PROBLEM DESCRIPTION> Go through the entries below and copy each line containing the word "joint".

RECORDS PROVIDED>
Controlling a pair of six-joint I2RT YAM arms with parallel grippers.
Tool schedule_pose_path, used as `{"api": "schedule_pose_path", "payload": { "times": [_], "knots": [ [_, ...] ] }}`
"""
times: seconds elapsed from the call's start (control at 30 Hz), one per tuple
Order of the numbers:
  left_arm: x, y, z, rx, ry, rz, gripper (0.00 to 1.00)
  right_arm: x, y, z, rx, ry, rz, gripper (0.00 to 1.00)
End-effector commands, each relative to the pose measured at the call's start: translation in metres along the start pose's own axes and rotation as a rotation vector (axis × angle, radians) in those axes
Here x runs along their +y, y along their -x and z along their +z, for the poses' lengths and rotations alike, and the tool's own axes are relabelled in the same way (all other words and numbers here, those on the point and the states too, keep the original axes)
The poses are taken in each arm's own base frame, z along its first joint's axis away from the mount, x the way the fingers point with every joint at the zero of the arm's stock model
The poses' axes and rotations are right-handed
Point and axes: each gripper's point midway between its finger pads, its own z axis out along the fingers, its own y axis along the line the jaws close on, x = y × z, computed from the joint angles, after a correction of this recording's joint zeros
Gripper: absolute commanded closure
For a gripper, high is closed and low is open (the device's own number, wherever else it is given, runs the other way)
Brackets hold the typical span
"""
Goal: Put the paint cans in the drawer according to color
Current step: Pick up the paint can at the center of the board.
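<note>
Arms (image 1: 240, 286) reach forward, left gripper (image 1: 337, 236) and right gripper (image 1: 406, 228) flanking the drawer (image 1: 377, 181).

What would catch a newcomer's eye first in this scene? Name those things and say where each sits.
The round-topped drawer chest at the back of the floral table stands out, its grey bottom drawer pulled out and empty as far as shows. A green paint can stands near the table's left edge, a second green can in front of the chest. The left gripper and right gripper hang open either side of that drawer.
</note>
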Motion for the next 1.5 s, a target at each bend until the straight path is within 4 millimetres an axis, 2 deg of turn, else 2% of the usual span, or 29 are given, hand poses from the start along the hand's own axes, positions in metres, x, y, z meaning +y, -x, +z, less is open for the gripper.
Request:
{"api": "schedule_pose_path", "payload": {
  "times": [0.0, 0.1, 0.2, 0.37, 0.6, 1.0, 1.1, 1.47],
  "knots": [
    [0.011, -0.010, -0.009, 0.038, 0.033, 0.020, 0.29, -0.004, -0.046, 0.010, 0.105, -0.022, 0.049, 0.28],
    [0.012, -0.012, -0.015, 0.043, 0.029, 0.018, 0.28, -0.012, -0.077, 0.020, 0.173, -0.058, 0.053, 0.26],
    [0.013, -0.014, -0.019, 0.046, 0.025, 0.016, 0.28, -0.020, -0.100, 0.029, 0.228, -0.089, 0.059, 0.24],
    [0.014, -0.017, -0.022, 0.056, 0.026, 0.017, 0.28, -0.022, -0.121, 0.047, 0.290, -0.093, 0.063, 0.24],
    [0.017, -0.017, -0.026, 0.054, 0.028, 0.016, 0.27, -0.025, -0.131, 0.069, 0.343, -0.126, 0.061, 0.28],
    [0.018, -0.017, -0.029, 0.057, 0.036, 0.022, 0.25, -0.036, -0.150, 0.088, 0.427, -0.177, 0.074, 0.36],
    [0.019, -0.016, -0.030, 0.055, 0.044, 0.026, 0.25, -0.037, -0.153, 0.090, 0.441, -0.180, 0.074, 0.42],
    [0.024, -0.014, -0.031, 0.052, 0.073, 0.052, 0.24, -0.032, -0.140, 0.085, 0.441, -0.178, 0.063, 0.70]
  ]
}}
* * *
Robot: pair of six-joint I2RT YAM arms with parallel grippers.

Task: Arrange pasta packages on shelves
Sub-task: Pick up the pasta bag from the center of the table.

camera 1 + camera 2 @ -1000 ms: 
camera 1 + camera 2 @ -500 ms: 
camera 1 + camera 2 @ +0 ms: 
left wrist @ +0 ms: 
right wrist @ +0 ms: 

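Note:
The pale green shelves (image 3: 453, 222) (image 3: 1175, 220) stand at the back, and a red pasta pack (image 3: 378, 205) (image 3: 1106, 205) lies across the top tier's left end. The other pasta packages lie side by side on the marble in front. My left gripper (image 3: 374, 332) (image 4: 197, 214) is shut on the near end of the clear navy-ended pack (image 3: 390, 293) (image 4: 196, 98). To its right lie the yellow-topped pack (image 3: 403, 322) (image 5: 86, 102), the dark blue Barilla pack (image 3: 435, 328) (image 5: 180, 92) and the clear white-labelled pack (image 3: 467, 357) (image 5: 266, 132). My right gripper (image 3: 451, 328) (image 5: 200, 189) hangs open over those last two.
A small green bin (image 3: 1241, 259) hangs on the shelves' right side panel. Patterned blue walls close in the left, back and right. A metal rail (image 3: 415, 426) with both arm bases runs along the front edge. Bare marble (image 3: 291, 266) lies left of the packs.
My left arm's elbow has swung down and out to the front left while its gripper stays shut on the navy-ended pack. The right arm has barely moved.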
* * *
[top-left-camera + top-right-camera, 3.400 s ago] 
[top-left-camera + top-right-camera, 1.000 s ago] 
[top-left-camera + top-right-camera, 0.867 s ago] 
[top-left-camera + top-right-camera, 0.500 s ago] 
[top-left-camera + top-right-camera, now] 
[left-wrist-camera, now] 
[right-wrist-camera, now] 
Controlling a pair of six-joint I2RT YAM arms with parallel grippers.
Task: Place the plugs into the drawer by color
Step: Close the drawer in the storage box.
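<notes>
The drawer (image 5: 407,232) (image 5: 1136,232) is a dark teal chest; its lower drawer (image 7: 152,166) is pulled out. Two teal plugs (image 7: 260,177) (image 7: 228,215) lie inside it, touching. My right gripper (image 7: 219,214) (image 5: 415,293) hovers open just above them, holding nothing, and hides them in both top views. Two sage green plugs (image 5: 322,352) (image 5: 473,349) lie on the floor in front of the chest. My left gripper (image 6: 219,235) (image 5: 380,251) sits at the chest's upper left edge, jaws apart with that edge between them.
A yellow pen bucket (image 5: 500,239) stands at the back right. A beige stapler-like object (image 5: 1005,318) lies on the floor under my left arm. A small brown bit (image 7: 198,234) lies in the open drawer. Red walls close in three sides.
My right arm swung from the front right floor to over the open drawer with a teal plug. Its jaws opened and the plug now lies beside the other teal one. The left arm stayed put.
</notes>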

RESPONSE>
Controlling a pair of six-joint I2RT YAM arms with parallel grippers.
The poses are taken in each arm's own base frame, z along its first joint's axis away from the mount, x the way the fingers point with every joint at the zero of the arm's stock model
Point and axes: each gripper's point midway between its finger pads, its own z axis out along the fingers, its own y axis along the line the jaws close on, x = y × z, computed from the joint angles, after a correction of this recording's joint zeros
Robot: pair of six-joint I2RT YAM arms with parallel grippers.
Controlling a pair of six-joint I2RT YAM arms with parallel grippers.

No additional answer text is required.